|


Cenni storici.
Il Curtiss P 40 e stato uno dei caccia più diffusi durante il secondo conflitto mondiale, servendo nelle aviazioni alleate praticamente su tutti i fronti, dai torridi teatri africani fino alle fredde steppe russe, dove volò con le insegne della stella rossa, dopo essere stato fornito in grandi quantità alla Russia nel quadro degli aiuti militari americani. Aereo dalle oneste prestazioni, è stato particolarmente apprezzato dai suoi piloti per la robustezza e le sue grandi doti di incassatore. Due P 40 sono stati i primi aerei americani a decollare da Pearl Harbour durante l' attacco giapponese del 7 dicembre 1941, divenendo i primi velivoli militari statunitensi ad ingaggiare combattimento durante la Seconda Guerra Mondiale.
IL MODELLO
Il modello Academy permette la riproduzione delle versioni M ed N, due tra le più costruite durante la produzione di questo aereo. La differenza sostanziale stà nella forma della vetratura alle spalle dell' abitacolo, che viene riprodotta mediante due inserti da inserire sulla fusoliera. Il dettaglio è in fine negativo, i trasparenti sono discretamente fini, e le decals, ben stampate, consentono di riprodurre 3 esemplari in servizio nella RAF.
Interni.
L' abitacolo è riprodotto in maniera abbastanza semplice, per cui ho deciso di dettagliarlo con un po' di struttura interna e i soliti cavetti, tubi e volantini vari. Al seggiolino, dopo averlo assottigliato e affinato, ho aggiunto le cinture in fotoincisione prelevate da un set di cinture americane della Reheat Models. Il colore degli interni è il solito verde anticorrosione FS. XXXXX applicato ad aerografo e lavorato con i consueti lavaggi ad olio e lumeggiature a pennello asciutto per conferire maggior profondità ai dettagli. Le scatole sono in nero opaco, così come il cruscotto, mentre i cavi elettrici sono bianco sporco.
Ali e Fusoliera.
Le semifusoliere vanno unite dopo aver inserito al loro interno l' abitacolo e il blocco del radiatore che sporge sotto il mozzo dell' elica, che ha reso così caratteristico il profilo di questo aereo.

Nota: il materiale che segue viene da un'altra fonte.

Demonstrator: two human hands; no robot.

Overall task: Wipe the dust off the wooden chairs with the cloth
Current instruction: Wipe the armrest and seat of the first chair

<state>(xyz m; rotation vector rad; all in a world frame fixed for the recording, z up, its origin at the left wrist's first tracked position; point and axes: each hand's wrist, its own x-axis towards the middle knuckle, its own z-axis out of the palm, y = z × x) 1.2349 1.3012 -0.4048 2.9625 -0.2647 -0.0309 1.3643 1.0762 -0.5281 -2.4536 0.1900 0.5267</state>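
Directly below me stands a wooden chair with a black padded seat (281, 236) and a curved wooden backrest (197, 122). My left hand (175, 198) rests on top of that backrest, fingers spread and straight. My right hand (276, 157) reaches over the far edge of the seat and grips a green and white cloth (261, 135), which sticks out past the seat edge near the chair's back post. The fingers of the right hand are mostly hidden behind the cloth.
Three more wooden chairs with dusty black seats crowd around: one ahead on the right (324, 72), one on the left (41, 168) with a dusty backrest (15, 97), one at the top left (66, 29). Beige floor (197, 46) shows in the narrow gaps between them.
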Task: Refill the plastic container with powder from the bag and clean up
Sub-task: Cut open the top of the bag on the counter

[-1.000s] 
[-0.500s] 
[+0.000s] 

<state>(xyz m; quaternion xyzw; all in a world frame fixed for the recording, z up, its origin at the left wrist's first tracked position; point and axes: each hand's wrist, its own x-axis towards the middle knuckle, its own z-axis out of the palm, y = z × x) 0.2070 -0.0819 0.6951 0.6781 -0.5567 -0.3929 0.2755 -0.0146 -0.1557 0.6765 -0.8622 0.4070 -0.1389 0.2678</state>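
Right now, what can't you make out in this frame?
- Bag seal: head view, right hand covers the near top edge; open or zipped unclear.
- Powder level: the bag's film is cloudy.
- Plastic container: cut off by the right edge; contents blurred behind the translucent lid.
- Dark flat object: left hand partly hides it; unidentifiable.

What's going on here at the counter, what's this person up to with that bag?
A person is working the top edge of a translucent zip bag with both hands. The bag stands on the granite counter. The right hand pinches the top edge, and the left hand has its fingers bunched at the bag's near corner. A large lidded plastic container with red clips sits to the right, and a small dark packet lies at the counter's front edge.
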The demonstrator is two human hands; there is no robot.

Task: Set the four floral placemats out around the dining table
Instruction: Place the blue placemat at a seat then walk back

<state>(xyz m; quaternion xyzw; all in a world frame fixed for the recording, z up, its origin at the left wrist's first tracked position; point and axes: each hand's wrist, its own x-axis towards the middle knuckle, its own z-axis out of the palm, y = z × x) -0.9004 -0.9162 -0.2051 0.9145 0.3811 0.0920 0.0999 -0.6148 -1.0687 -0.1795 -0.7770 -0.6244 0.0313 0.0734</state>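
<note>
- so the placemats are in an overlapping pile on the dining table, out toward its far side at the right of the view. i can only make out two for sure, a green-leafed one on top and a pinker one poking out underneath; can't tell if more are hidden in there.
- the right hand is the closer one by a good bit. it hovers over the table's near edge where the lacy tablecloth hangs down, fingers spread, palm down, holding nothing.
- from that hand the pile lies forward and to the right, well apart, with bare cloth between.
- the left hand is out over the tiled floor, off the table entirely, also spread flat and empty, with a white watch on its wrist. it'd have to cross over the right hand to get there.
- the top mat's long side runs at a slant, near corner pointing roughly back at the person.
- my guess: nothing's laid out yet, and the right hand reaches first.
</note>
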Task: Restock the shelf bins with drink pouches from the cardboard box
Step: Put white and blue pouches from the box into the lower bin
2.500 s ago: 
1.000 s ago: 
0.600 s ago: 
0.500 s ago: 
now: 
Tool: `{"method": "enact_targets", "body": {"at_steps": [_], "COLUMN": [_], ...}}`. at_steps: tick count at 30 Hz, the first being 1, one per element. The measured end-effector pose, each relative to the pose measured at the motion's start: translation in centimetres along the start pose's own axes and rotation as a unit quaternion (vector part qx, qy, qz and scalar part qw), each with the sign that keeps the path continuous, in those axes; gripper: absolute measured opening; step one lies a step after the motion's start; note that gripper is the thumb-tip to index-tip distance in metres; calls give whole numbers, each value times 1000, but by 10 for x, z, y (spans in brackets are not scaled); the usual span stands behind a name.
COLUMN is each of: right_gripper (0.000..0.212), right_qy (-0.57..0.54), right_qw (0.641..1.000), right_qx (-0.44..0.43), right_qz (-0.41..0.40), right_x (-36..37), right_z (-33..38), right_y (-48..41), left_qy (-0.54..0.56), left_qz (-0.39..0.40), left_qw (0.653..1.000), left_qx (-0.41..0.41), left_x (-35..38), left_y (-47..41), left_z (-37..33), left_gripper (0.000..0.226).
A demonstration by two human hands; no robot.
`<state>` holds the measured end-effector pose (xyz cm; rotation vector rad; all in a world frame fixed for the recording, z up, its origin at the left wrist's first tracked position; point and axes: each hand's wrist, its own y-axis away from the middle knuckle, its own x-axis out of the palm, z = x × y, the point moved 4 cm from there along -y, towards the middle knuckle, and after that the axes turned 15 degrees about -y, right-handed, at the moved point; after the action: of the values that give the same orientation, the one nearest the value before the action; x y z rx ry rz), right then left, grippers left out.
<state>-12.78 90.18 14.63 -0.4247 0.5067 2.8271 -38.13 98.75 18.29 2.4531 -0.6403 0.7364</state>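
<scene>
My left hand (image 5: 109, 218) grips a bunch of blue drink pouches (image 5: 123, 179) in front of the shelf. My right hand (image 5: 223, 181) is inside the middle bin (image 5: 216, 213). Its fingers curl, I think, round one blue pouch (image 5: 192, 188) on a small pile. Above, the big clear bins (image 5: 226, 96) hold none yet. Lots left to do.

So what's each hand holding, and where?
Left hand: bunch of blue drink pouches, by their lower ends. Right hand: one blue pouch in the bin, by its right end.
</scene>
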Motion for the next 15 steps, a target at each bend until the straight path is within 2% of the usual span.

Io ho montato l' inserto per la versione M, prevede i due vetri di forma ogivale alle spalle dell' abitacolo. La giunzione non presenta problemi, e un minimo di stucco cancella qualsiasi segno di giunzione. Le ali sono in 3 parti, con la parte inferiore in un pezzo unico. Il loro montaggio non presenta alcuna difficoltà, così come l' unione delle semifusoliere: bisogna solo fare attenzione a mantenere il corretto diedro leggermente positivo, mentre i piani di coda sono perfettamente neutri.
Carrelli.
Le gambe dei carrelli non sono superdettagliate, tuttavia sono una buona base di partenza per l' aggiunta dei soliti tubicini per i freni, dei compassi antitorsione e di qualche altro piccolo dettaglio riscontrabile su una buona documentazione fotografica. Le ruote sono del tipo col cerchio pieno possono andare bene così come sono. Il piccolo carrello posteriore può passare così com' è, l' unico affinamento necessario è per i portelli di chiusura che sono un po' spessi. Gli alloggiamenti dei carrelli principali si possono dettagliare con qualche cavetto che passa al loro interno, senza però esagerare, visto che il loro intenro non era molto complesso.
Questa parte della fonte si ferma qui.